_Assignment_: Could you return the data below exactly as it appears?

_Data shown_:

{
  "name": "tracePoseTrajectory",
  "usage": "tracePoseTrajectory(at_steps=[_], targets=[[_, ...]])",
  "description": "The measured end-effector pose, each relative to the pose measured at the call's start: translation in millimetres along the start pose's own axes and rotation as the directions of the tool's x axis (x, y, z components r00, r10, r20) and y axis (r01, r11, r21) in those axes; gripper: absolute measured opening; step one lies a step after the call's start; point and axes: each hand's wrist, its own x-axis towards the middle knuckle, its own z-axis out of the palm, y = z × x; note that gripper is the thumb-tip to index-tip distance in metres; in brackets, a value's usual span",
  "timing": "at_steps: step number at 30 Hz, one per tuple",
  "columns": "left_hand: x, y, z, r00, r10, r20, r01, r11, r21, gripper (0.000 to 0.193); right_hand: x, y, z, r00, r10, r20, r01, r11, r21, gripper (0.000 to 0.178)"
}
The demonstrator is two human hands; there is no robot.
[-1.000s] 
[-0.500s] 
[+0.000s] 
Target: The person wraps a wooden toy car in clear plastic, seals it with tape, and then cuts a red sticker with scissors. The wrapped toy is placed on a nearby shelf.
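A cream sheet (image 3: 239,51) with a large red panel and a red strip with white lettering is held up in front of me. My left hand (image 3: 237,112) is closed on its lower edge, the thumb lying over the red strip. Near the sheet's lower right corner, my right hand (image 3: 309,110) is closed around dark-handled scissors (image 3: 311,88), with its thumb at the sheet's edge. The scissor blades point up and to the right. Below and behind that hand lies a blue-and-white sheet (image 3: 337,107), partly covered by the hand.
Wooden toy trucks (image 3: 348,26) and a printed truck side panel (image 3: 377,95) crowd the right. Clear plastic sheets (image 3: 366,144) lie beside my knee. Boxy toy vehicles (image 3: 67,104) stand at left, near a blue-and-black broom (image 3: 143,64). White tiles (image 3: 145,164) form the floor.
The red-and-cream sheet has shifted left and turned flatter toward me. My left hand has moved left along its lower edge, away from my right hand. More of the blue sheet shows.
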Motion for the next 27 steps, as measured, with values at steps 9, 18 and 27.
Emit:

_Response to this task_:
{
  "name": "tracePoseTrajectory",
  "usage": "tracePoseTrajectory(at_steps=[_], targets=[[_, ...]])",
  "description": "The measured end-effector pose, each relative to the pose measured at the call's start: translation in millimetres along the start pose's own axes and rotation as the directions of the tool's x axis (x, y, z components r00, r10, r20) and y axis (r01, r11, r21) in those axes; gripper: absolute measured opening; step one lies a step after the call's start; point and axes: each hand's wrist, its own x-axis towards the middle knuckle, its own z-axis out of the palm, y = z × x; note that gripper is the thumb-tip to index-tip distance in metres; in brackets, a value's usual span",
  "timing": "at_steps: step number at 30 Hz, one per tuple",
  "columns": "left_hand: x, y, z, r00, r10, r20, r01, r11, r21, gripper (0.000 to 0.193); right_hand: x, y, z, r00, r10, r20, r01, r11, r21, gripper (0.000 to 0.178)"
}
The demonstrator is two human hands; there is no robot.
[-1.000s] 
[-0.500s] 
[+0.000s] 
Target: The person wraps a wooden toy car in clear plastic, seals it with tape, and then cuts a red sticker with scissors. The wrapped toy is placed on a nearby shelf.
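A cream sheet (image 3: 239,51) with a large red panel and a red strip with white lettering is held up in front of me. My left hand (image 3: 237,112) is closed on its lower edge, the thumb lying over the red strip. Near the sheet's lower right corner, my right hand (image 3: 309,110) is closed around dark-handled scissors (image 3: 311,88), with its thumb at the sheet's edge. The scissor blades point up and to the right. Below and behind that hand lies a blue-and-white sheet (image 3: 337,107), partly covered by the hand.
Wooden toy trucks (image 3: 348,26) and a printed truck side panel (image 3: 377,95) crowd the right. Clear plastic sheets (image 3: 366,144) lie beside my knee. Boxy toy vehicles (image 3: 67,104) stand at left, near a blue-and-black broom (image 3: 143,64). White tiles (image 3: 145,164) form the floor.
The red-and-cream sheet has shifted left and turned flatter toward me. My left hand has moved left along its lower edge, away from my right hand. More of the blue sheet shows.
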Motion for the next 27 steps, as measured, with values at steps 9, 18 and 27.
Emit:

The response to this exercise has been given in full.